### AVAILABLE RECORDS ###
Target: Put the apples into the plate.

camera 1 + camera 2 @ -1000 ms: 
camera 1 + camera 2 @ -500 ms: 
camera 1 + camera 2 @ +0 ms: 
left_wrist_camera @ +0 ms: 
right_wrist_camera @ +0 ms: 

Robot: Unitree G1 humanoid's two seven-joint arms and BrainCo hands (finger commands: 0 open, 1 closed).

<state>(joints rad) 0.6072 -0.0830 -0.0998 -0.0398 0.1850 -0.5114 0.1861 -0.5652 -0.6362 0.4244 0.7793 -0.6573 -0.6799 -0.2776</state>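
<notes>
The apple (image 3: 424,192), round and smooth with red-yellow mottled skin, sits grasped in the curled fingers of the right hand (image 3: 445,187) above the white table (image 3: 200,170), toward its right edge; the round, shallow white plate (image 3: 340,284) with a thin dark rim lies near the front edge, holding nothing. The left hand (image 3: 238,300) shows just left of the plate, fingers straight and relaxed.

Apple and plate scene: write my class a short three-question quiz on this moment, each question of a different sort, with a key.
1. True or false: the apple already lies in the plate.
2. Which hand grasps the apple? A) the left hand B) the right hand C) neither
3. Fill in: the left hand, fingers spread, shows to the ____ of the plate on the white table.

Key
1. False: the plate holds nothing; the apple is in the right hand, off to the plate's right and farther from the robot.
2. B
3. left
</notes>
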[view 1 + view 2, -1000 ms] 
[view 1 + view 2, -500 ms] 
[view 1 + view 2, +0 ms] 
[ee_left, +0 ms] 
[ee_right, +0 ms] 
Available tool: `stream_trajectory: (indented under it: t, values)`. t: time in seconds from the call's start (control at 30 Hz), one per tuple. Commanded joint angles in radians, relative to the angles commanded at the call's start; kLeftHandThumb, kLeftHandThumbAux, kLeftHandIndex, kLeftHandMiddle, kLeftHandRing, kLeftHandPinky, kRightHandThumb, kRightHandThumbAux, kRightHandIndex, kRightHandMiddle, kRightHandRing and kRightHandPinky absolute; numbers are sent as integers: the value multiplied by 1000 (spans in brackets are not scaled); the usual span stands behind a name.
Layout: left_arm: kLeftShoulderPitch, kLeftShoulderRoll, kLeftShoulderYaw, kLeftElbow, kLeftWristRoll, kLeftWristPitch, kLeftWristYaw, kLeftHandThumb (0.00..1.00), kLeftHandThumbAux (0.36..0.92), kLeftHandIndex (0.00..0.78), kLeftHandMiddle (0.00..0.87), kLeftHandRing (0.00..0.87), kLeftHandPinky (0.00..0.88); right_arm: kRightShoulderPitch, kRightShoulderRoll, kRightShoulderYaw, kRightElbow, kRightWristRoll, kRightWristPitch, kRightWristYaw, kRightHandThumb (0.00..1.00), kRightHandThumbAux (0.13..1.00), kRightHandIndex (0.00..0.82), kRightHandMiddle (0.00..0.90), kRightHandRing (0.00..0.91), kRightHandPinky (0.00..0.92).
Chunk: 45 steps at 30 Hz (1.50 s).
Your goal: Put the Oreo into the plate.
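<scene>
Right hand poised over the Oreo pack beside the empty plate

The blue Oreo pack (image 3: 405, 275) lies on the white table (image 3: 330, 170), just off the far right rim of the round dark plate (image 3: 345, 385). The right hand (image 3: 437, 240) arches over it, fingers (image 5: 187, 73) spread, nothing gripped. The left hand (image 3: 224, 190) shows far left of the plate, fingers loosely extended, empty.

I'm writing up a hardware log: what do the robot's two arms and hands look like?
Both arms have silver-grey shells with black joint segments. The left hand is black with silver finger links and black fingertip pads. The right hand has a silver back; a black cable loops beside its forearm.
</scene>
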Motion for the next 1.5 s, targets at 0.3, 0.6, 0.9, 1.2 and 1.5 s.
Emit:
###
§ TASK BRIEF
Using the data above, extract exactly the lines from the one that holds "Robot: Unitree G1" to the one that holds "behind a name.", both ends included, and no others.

§ RESULT
Robot: Unitree G1 humanoid's two seven-joint arms and BrainCo hands (finger commands: 0 open, 1 closed).

<state>(joints rad) 0.6072 -0.0830 -0.0998 -0.0398 0.1850 -0.5114 0.1861 -0.5652 -0.6362 0.4244 0.7793 -0.6573 -0.6799 -0.2776</state>
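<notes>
The apple (image 3: 424,192), round and smooth with red-yellow mottled skin, sits grasped in the curled fingers of the right hand (image 3: 445,187) above the white table (image 3: 200,170), toward its right edge; the round, shallow white plate (image 3: 340,284) with a thin dark rim lies near the front edge, holding nothing. The left hand (image 3: 238,300) shows just left of the plate, fingers straight and relaxed.

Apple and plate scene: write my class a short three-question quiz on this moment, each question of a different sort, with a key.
1. True or false: the apple already lies in the plate.
2. Which hand grasps the apple? A) the left hand B) the right hand C) neither
3. Fill in: the left hand, fingers spread, shows to the ____ of the plate on the white table.

Key
1. False: the plate holds nothing; the apple is in the right hand, off to the plate's right and farther from the robot.
2. B
3. left
</notes>
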[view 1 + view 2, -1000 ms] 
[view 1 + view 2, -500 ms] 
[view 1 + view 2, +0 ms] 
[ee_left, +0 ms] 
[ee_right, +0 ms] 
Available tool: `stream_trajectory: (indented under it: t, values)`. t: time in seconds from the call's start (control at 30 Hz), one per tuple. Commanded joint angles in radians, relative to the angles commanded at the call's start; kLeftHandThumb, kLeftHandThumbAux, kLeftHandIndex, kLeftHandMiddle, kLeftHandRing, kLeftHandPinky, kRightHandThumb, kRightHandThumbAux, kRightHandIndex, kRightHandMiddle, kRightHandRing and kRightHandPinky absolute; numbers are sent as integers: the value multiplied by 1000 (spans in brackets are not scaled); the usual span stands behind a name.

There's nothing more to this exercise.